Your answer must hold only the lines below from the line containing "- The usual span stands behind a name" through the line containing "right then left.", each reproduced exactly.

· · ·

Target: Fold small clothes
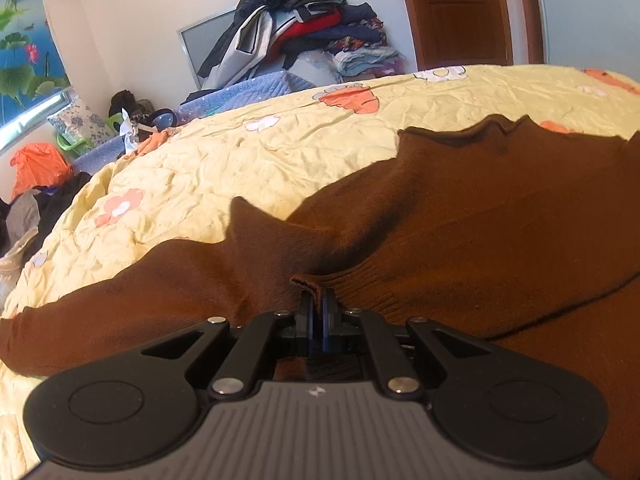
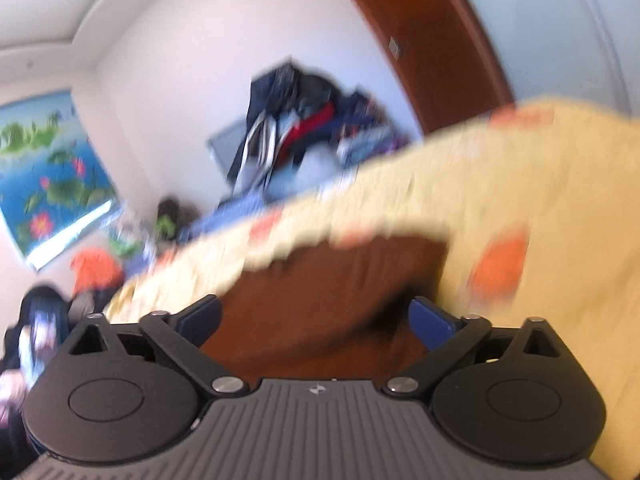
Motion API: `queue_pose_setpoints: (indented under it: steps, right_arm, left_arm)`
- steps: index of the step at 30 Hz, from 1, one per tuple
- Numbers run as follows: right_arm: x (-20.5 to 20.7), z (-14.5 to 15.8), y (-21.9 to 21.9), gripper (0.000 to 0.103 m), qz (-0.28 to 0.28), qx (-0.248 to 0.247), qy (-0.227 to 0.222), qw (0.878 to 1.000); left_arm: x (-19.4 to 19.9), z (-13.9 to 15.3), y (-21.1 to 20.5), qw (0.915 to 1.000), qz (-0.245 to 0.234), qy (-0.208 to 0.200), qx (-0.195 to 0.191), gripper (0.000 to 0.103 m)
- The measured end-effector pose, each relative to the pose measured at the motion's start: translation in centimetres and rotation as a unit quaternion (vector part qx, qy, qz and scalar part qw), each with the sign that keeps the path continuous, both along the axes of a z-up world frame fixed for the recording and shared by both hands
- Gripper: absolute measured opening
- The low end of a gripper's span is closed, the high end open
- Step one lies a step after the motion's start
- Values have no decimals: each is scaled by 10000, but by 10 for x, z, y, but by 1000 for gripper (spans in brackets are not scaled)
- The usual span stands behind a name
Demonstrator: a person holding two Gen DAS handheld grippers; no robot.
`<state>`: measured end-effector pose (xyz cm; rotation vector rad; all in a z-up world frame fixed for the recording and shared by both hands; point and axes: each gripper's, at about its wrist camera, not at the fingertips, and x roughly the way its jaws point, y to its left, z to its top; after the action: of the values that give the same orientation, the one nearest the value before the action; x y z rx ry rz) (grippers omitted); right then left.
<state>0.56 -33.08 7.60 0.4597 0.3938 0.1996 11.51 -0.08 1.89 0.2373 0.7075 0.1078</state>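
Note:
A brown knitted sweater (image 1: 460,216) lies spread on the yellow flowered bedspread (image 1: 224,160). One sleeve runs out to the left in the left wrist view. My left gripper (image 1: 316,304) is shut on a ribbed edge of the sweater, the fabric pinched between its blue pads. The right wrist view is blurred. There my right gripper (image 2: 316,316) stands wide open, its blue fingertips (image 2: 430,322) apart above the brown sweater (image 2: 320,280), with nothing pressed between them.
A tall heap of clothes (image 1: 296,24) is piled at the far side of the bed against the wall. A wooden door (image 1: 460,12) stands behind at the right. Bags and clutter (image 1: 36,168) lie on the floor to the left, under a lotus poster (image 1: 24,40).

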Motion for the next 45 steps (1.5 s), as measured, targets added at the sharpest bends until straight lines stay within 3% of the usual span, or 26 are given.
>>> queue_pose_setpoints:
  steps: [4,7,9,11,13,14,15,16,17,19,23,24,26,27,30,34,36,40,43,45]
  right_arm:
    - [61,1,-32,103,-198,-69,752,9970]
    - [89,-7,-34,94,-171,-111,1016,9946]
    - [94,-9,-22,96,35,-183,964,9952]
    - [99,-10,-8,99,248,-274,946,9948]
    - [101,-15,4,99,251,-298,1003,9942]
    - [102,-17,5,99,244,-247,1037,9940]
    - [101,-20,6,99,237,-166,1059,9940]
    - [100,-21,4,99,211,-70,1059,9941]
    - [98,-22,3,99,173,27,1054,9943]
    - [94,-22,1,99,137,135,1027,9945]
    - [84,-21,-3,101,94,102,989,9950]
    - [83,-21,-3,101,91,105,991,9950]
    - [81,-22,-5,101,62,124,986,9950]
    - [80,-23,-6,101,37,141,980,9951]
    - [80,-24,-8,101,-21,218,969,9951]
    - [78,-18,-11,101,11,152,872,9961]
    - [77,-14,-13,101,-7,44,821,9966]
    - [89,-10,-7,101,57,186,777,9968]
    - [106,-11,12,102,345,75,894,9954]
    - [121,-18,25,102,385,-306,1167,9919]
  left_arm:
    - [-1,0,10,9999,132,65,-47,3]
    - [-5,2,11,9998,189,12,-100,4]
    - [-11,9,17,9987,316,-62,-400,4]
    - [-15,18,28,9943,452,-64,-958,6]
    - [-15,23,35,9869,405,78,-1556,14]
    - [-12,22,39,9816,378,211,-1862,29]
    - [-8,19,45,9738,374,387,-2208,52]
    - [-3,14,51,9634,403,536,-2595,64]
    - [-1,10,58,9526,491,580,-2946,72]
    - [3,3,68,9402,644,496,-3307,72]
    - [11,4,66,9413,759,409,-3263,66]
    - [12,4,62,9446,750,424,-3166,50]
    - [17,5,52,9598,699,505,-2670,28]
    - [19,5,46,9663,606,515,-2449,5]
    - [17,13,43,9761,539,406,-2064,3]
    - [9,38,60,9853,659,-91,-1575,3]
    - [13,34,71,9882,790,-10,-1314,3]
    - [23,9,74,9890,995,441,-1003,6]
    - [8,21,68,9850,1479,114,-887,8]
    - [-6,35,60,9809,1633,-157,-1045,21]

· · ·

### Finished task
- The usual span stands behind a name
Demonstrator: a person holding two Gen DAS handheld grippers; no robot.
`<state>`: measured end-effector pose (xyz cm; rotation vector rad; all in a z-up world frame fixed for the recording and shared by both hands; point and axes: each gripper's, at about its wrist camera, not at the fingertips, and x roughly the way its jaws point, y to its left, z to its top; after the action: of the values that give the same orientation, the one nearest the value before the action; x y z rx ry rz) (grippers omitted); right then left.

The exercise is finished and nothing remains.